** SOURCE MATERIAL **
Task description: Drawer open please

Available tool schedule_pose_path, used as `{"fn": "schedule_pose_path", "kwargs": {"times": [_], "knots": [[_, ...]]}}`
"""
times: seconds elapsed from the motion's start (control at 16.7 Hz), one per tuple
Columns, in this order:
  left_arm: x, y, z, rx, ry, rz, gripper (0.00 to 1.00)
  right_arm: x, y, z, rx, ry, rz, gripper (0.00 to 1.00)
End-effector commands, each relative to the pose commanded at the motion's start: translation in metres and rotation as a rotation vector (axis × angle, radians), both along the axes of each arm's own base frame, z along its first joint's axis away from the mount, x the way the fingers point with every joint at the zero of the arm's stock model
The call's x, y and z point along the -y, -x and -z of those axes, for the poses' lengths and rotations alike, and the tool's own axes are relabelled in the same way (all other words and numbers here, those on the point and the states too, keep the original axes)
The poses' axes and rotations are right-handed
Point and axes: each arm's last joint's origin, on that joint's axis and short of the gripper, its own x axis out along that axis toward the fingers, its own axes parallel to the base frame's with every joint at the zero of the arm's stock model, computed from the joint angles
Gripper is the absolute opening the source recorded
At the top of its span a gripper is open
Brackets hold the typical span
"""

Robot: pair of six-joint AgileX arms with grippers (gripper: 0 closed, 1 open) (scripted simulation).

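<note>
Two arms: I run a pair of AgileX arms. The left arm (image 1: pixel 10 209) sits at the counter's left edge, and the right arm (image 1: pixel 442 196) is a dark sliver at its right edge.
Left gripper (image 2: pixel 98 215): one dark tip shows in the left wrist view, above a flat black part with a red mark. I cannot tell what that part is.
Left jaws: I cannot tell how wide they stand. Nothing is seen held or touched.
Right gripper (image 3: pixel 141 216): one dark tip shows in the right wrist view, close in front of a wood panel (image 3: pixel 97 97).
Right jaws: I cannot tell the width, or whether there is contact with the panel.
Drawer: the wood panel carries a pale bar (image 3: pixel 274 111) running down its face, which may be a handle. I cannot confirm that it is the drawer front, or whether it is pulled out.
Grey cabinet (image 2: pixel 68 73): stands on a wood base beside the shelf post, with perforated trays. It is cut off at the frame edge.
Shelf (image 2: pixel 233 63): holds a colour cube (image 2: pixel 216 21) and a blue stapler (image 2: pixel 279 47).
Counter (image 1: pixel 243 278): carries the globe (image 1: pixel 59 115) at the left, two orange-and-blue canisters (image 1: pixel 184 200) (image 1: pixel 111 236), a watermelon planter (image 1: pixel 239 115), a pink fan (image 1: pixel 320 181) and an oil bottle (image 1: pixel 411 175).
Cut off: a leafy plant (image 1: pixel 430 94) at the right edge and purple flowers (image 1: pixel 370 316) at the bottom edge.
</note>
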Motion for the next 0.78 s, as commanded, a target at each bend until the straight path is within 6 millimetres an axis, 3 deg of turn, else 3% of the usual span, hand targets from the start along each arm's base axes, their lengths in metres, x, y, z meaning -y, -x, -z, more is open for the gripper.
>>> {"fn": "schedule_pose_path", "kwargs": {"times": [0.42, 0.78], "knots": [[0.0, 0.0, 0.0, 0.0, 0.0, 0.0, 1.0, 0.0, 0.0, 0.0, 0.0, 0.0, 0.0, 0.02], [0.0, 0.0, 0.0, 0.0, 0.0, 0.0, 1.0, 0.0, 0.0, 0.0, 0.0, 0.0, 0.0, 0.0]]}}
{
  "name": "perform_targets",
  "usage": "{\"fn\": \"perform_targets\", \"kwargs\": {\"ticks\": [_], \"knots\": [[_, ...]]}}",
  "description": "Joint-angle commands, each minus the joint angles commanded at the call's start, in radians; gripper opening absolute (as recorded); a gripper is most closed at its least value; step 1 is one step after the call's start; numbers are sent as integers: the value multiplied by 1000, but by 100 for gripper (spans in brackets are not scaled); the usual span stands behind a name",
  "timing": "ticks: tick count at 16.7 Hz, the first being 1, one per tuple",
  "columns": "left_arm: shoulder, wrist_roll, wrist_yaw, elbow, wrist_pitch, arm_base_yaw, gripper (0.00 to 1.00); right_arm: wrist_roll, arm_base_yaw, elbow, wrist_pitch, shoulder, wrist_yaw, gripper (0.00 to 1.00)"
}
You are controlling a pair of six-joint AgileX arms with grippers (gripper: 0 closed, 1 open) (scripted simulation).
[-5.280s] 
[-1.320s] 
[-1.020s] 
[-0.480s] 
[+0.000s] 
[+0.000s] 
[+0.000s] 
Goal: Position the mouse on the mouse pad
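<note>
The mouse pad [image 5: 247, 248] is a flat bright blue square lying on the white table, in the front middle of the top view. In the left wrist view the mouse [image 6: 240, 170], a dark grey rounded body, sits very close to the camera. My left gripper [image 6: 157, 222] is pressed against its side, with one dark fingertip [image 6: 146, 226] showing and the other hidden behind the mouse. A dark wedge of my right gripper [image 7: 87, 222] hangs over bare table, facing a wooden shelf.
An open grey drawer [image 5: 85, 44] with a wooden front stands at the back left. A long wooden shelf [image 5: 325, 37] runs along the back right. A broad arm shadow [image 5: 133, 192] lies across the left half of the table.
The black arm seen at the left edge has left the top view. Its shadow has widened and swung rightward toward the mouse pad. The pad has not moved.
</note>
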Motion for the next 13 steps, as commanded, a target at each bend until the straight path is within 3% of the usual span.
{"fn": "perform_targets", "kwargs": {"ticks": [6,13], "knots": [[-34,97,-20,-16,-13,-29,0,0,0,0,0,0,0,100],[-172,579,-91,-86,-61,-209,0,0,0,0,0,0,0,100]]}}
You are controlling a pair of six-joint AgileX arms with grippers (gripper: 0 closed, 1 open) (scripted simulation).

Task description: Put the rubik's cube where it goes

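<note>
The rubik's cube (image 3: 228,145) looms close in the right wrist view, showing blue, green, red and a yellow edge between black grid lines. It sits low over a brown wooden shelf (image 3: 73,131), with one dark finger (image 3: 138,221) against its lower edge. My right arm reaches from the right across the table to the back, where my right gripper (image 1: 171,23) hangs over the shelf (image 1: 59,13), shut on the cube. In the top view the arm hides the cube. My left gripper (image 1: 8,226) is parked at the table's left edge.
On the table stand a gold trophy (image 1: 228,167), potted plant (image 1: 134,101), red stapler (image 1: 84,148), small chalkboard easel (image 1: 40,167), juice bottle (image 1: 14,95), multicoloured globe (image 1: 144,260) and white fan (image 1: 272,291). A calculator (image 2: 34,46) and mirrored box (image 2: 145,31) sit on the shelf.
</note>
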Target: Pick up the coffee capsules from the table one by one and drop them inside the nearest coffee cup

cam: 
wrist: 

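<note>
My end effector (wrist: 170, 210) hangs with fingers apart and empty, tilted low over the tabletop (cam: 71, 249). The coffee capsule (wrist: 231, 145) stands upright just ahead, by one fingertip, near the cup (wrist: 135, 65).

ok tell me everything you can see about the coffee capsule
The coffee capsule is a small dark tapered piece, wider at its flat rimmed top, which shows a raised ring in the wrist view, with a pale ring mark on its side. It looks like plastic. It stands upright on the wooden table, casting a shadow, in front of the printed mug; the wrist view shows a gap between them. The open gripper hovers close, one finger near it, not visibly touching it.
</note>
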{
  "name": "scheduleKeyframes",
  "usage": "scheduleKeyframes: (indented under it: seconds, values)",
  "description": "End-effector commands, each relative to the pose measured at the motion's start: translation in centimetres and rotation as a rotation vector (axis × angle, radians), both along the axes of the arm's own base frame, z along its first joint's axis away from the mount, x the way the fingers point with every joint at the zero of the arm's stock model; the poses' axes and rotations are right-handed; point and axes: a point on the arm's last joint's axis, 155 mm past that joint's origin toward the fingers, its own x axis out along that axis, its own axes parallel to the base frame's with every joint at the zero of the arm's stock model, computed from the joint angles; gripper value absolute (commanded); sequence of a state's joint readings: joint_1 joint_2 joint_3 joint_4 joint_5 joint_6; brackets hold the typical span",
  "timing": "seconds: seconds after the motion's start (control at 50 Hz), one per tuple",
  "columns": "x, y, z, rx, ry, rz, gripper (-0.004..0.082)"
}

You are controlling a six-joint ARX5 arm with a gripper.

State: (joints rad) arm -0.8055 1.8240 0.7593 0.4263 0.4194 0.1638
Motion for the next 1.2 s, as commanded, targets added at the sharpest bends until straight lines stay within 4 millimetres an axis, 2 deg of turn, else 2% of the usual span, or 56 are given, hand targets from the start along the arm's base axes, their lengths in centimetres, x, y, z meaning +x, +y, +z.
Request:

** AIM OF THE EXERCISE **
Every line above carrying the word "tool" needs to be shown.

** PROBLEM SOLUTION **
Available tool schedule_pose_path, used as `{"fn": "schedule_pose_path", "kwargs": {"times": [_], "knots": [[_, ...]]}}`
The call's x, y and z point along the -y, -x and -z of those axes, for the poses' lengths and rotations alike, and the tool's own axes are relabelled in the same way (all other words and numbers here, those on the point and the states too, keep the original axes)

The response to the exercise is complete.